Tesla Heads for Eighth Straight Weekly Loss With Investors Seeking Any Catalyst

First-quarter delivery numbers, released at the start of April, were the most recent tangible catalyst and they disappointed.

Tesla is staring down its eighth consecutive weekly decline, a 23% slide from its January levels that has left the electric vehicle giant trailing a broadly flat S&P 500 and without a convincing near-term catalyst to reverse the trend before first-quarter earnings arrive later this month.

The stock entered Friday trading near $346, carrying a market valuation that still implies extraordinary future growth from robotaxi, AI and humanoid robotics, businesses that remain almost entirely pre-revenue at this stage.

That disconnect between price and near-term fundamentals is at the heart of investor frustration.

First-quarter delivery numbers, released at the start of April, were the most recent tangible catalyst and they disappointed. Tesla delivered 358,023 vehicles in Q1 2026, below Wall Street’s consensus estimate of 370,000.

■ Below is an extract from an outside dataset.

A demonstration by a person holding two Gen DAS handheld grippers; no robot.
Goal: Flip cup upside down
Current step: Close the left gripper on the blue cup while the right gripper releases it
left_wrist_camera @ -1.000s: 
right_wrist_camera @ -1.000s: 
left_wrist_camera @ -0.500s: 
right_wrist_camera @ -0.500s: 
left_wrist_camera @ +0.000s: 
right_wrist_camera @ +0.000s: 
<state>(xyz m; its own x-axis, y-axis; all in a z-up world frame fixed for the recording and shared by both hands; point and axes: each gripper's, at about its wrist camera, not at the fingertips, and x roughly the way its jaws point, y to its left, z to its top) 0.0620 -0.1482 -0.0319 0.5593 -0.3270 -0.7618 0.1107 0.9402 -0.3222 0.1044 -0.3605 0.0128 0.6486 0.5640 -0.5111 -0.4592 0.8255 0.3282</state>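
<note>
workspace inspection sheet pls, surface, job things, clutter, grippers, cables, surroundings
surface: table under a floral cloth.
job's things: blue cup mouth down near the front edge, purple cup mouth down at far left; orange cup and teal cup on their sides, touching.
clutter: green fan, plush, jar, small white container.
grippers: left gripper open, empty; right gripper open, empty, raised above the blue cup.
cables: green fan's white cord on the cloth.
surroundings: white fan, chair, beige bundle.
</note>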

More troubling is the production figure: 408,300 vehicles were built but not sold, leaving a gap of roughly 50,000 units and pointing to an inventory backlog that ties up cash and creates pricing pressure.

The Model 3 and Model Y accounted for approximately 97% of those deliveries, a concentration that reflects the absence of meaningful new product contribution from the Cybertruck ramp and the still-absent Cybercab, which Elon Musk confirmed would begin production at Giga Texas in April but is doing so at what Musk himself described as an “agonizingly slow” initial pace.

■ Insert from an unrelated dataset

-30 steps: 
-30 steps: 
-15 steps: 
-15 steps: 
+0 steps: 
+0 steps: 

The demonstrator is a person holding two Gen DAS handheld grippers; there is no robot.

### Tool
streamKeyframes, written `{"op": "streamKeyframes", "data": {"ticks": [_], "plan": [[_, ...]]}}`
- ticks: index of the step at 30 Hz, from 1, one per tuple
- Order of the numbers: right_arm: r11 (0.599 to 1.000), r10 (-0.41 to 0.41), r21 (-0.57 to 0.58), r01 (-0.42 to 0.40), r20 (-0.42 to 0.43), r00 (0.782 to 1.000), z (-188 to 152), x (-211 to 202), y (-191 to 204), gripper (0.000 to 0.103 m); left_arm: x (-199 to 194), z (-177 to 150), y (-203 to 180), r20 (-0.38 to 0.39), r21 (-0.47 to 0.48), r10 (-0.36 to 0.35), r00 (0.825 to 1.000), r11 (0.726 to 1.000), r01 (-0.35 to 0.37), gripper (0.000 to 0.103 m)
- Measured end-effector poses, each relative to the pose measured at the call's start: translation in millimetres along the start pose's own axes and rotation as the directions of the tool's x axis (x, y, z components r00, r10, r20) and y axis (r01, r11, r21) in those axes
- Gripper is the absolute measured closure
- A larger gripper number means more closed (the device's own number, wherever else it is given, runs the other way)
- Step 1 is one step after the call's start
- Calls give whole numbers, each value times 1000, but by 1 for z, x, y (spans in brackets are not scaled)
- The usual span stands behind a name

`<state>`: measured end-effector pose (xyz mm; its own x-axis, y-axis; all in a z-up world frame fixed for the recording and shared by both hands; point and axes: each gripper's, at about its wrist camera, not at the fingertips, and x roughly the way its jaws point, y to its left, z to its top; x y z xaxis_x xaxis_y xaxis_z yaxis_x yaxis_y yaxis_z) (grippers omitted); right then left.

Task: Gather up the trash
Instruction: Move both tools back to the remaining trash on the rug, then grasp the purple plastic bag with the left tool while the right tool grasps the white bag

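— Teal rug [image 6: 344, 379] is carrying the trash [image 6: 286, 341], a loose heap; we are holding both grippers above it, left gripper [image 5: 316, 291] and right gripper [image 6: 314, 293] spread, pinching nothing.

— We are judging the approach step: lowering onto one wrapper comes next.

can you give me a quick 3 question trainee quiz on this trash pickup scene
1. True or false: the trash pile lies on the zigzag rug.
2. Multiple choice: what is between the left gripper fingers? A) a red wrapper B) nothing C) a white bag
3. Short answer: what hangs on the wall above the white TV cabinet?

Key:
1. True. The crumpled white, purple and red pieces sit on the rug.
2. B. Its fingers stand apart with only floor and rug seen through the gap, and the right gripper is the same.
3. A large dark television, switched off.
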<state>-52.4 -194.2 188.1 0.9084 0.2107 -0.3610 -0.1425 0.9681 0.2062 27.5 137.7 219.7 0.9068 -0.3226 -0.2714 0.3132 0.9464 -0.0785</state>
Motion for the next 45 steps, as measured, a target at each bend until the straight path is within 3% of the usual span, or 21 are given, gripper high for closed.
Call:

The Optimus Gen 3 humanoid robot update, promised for April, has also gone quiet. Bulls were counting on any development here to shift the narrative away from weak vehicle delivery trends and toward the longer-term robotics story that underpins Tesla’s premium valuation of around 170 times estimated 2026 earnings.

HSBC issued one of the most provocative price target cuts in recent weeks, reducing their target to $119, implying roughly 65% downside from current levels and citing structural erosion in Tesla’s core automotive Business from BYD, whose margins are improving while Tesla’s continue to compress. Not all analysts agree, but the divergence of opinion reflects how deeply contested Tesla’s current chapter is.

Q1 earnings are due April 22. Guidance on the Cybercab production ramp, Optimus timeline and any update on the robotaxi expansion beyond its current Texas and California operations will matter more to the stock price than the headline earnings number in most analysts’ view.